__Task objective__:
Quote the data below in full, minus the images.

__Information provided__:
'''

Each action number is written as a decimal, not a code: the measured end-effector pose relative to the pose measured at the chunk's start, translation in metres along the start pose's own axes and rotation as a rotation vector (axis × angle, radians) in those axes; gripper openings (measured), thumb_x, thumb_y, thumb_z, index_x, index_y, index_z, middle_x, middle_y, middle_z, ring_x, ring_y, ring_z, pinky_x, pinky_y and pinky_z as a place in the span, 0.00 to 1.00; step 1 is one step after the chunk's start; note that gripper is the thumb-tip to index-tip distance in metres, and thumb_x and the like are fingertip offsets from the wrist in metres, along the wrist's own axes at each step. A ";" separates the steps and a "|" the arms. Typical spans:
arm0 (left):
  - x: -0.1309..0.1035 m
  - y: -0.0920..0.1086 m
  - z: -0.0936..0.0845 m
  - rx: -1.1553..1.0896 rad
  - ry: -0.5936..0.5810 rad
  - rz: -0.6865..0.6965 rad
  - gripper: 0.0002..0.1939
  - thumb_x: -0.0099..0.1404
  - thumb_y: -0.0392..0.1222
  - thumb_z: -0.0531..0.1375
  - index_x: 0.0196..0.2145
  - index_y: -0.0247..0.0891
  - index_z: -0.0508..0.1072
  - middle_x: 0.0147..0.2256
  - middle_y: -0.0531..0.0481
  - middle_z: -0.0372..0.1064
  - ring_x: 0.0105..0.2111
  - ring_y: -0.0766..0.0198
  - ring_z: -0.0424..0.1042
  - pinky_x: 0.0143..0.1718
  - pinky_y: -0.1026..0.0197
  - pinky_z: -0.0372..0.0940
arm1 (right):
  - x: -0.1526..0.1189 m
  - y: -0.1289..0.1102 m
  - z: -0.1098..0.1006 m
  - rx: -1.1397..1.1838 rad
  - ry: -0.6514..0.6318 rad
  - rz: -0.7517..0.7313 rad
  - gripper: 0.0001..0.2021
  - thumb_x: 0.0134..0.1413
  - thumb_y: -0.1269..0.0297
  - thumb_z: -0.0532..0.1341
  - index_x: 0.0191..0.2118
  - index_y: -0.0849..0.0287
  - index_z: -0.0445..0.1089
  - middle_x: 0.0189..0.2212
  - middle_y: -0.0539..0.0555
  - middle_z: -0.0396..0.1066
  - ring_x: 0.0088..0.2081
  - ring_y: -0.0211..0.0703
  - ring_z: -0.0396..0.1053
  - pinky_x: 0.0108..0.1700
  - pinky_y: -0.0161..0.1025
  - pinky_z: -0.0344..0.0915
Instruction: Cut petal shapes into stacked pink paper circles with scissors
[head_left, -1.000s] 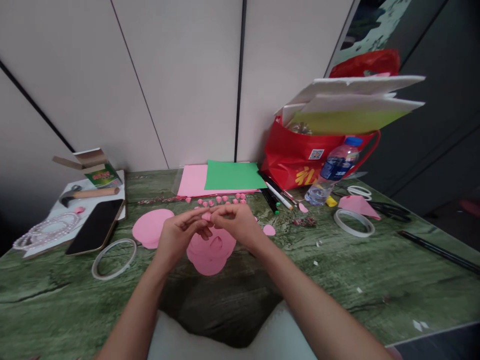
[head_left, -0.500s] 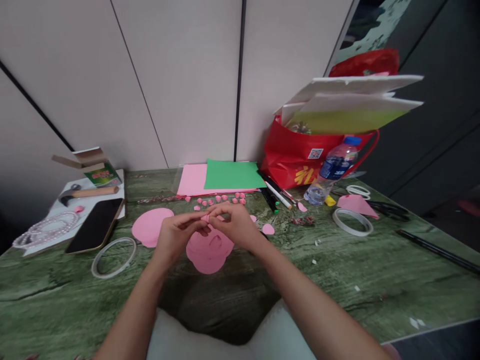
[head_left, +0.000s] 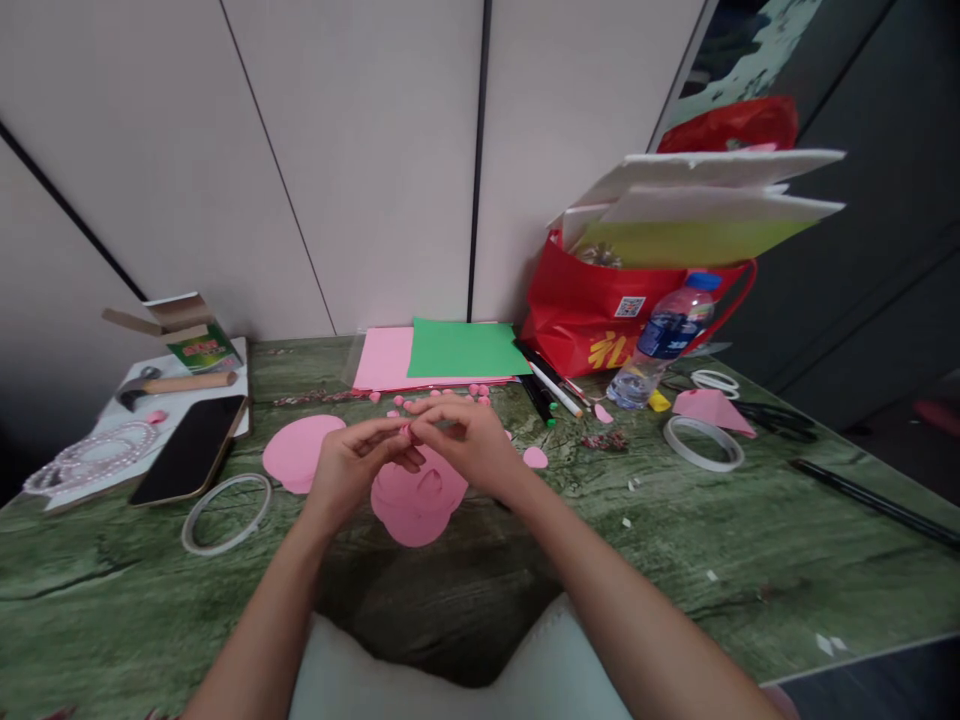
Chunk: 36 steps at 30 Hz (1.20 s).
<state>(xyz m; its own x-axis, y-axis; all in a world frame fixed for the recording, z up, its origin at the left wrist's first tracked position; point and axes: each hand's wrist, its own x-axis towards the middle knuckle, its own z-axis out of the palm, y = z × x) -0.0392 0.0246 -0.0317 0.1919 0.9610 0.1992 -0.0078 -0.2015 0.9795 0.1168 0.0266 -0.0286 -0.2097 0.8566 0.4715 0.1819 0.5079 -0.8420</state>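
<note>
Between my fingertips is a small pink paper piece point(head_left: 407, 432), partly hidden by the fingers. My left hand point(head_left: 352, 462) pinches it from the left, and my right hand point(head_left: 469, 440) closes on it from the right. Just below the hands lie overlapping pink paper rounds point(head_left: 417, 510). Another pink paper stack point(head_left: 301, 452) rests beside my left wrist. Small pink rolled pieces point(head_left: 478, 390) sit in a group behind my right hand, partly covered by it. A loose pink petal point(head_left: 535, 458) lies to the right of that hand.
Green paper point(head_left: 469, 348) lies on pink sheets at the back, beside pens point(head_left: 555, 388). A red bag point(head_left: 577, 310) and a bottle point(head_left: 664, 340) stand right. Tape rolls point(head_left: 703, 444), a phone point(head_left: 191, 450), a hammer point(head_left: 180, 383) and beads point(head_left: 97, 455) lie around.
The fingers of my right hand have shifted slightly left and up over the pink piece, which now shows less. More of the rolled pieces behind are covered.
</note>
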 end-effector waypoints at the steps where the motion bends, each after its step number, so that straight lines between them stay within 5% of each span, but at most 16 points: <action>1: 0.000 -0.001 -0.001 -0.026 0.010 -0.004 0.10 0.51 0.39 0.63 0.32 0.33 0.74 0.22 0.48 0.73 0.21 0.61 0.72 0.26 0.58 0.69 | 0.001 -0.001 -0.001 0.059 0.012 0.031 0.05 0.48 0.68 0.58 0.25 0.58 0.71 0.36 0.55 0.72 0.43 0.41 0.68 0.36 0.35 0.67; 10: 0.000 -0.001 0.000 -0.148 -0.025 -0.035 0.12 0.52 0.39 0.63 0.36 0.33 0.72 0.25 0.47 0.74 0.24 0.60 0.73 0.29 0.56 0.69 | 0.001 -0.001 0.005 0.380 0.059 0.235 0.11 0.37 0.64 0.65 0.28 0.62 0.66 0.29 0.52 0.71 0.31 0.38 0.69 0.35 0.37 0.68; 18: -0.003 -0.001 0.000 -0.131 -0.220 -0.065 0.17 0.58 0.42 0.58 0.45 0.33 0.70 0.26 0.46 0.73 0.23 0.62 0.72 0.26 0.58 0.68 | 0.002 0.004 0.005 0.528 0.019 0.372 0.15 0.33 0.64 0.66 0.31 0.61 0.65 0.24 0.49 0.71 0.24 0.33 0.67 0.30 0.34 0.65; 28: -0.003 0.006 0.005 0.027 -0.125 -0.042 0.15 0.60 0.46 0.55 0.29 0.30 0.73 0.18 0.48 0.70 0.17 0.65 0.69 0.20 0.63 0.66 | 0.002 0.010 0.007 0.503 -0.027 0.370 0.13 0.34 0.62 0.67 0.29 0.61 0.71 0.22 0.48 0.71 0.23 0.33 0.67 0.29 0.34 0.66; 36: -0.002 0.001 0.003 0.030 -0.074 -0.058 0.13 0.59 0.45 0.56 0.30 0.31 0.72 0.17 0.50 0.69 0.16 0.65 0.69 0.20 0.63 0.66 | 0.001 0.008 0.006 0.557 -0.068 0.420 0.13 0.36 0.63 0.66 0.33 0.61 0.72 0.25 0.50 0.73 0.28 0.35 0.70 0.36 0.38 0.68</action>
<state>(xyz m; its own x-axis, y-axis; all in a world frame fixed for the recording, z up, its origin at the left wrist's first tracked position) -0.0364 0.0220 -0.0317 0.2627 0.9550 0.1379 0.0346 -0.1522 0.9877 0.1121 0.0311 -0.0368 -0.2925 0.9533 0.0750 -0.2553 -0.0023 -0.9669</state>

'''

__Expected answer__:
Each action number is written as a decimal, not a code: the measured end-effector pose relative to the pose measured at the chunk's start, translation in metres along the start pose's own axes and rotation as a rotation vector (axis × angle, radians) in those axes; gripper openings (measured), thumb_x, thumb_y, thumb_z, index_x, index_y, index_z, middle_x, middle_y, middle_z, ring_x, ring_y, ring_z, pinky_x, pinky_y and pinky_z as a place in the span, 0.00 to 1.00; step 1 is one step after the chunk's start; note that gripper is the thumb-tip to index-tip distance in metres, and thumb_x and the like are fingertip offsets from the wrist in metres, along the wrist's own axes at each step. A ";" separates the steps and a "|" the arms. Typical spans:
arm0 (left):
  - x: -0.1309..0.1035 m
  - y: -0.0920..0.1086 m
  - z: -0.0936..0.0845 m
  - rx: -1.1553..1.0896 rad
  - ry: -0.5936..0.5810 rad
  - rz: -0.6865..0.6965 rad
  - gripper: 0.0002..0.1939
  - thumb_x: -0.0099..0.1404
  - thumb_y: -0.0392..0.1222
  - thumb_z: -0.0531..0.1375
  - index_x: 0.0196..0.2145
  - index_y: -0.0247..0.0891
  - index_z: -0.0508..0.1072
  - middle_x: 0.0147..0.2256
  - middle_y: -0.0531..0.0481
  - middle_z: -0.0372..0.1064
  - ring_x: 0.0105..0.2111
  - ring_y: -0.0766..0.0198
  - ring_z: -0.0424..0.1042
  - pinky_x: 0.0143..0.1718
  - pinky_y: -0.1026..0.0197
  - pinky_z: -0.0372..0.0940
arm1 (right):
  - x: -0.1526..0.1189 m
  - y: -0.1289..0.1102 m
  - z: -0.1098..0.1006 m
  - rx: -1.1397..1.1838 rad
  - ry: -0.6514..0.6318 rad
  - rz: -0.7517..0.7313 rad
  - gripper: 0.0001..0.2021
  - thumb_x: 0.0134..0.1413
  - thumb_y: -0.1269..0.0297
  - thumb_z: -0.0532..0.1341
  - index_x: 0.0191..0.2118
  - index_y: -0.0849..0.0287
  - index_z: -0.0445..0.1089
  - middle_x: 0.0189..0.2212
  - middle_y: -0.0539..0.0555
  - middle_z: -0.0396..0.1066
  - ring_x: 0.0088..0.2081
  - ring_y: -0.0211..0.0703
  - ring_z: -0.0396..0.1053
  - pinky_x: 0.0108..0.1700
  - pinky_y: -0.0161..0.1025
  - pinky_z: -0.0344..0.0915
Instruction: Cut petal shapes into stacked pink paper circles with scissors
[head_left, -1.000s] 
[head_left, -0.500s] 
[head_left, +0.000s] 
Chunk: 36 steps at 30 Hz (1.20 s).
<state>(xyz m; its own x-axis, y-axis; all in a world frame fixed for the recording, z up, its origin at the left wrist's first tracked position; point and axes: each hand's wrist, its own x-axis towards the middle knuckle, its own z-axis out of the palm, y = z × x) -0.0392 0.0246 -0.0317 0.1919 0.9610 0.1992 -0.0078 -0.2015 0.9795 0.1168 0.0266 -0.0286 -0.2097 0.8566 0.4715 0.1819 0.5079 -0.8420</state>
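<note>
Between my fingertips is a small pink paper piece point(head_left: 407, 432), partly hidden by the fingers. My left hand point(head_left: 352, 462) pinches it from the left, and my right hand point(head_left: 469, 440) closes on it from the right. Just below the hands lie overlapping pink paper rounds point(head_left: 417, 510). Another pink paper stack point(head_left: 301, 452) rests beside my left wrist. Small pink rolled pieces point(head_left: 478, 390) sit in a group behind my right hand, partly covered by it. A loose pink petal point(head_left: 535, 458) lies to the right of that hand.
Green paper point(head_left: 469, 348) lies on pink sheets at the back, beside pens point(head_left: 555, 388). A red bag point(head_left: 577, 310) and a bottle point(head_left: 664, 340) stand right. Tape rolls point(head_left: 703, 444), a phone point(head_left: 191, 450), a hammer point(head_left: 180, 383) and beads point(head_left: 97, 455) lie around.
The fingers of my right hand have shifted slightly left and up over the pink piece, which now shows less. More of the rolled pieces behind are covered.
</note>
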 end-effector waypoints at the steps where the motion bends, each after its step number, so that straight lines between them stay within 5% of each span, but at most 16 points: <action>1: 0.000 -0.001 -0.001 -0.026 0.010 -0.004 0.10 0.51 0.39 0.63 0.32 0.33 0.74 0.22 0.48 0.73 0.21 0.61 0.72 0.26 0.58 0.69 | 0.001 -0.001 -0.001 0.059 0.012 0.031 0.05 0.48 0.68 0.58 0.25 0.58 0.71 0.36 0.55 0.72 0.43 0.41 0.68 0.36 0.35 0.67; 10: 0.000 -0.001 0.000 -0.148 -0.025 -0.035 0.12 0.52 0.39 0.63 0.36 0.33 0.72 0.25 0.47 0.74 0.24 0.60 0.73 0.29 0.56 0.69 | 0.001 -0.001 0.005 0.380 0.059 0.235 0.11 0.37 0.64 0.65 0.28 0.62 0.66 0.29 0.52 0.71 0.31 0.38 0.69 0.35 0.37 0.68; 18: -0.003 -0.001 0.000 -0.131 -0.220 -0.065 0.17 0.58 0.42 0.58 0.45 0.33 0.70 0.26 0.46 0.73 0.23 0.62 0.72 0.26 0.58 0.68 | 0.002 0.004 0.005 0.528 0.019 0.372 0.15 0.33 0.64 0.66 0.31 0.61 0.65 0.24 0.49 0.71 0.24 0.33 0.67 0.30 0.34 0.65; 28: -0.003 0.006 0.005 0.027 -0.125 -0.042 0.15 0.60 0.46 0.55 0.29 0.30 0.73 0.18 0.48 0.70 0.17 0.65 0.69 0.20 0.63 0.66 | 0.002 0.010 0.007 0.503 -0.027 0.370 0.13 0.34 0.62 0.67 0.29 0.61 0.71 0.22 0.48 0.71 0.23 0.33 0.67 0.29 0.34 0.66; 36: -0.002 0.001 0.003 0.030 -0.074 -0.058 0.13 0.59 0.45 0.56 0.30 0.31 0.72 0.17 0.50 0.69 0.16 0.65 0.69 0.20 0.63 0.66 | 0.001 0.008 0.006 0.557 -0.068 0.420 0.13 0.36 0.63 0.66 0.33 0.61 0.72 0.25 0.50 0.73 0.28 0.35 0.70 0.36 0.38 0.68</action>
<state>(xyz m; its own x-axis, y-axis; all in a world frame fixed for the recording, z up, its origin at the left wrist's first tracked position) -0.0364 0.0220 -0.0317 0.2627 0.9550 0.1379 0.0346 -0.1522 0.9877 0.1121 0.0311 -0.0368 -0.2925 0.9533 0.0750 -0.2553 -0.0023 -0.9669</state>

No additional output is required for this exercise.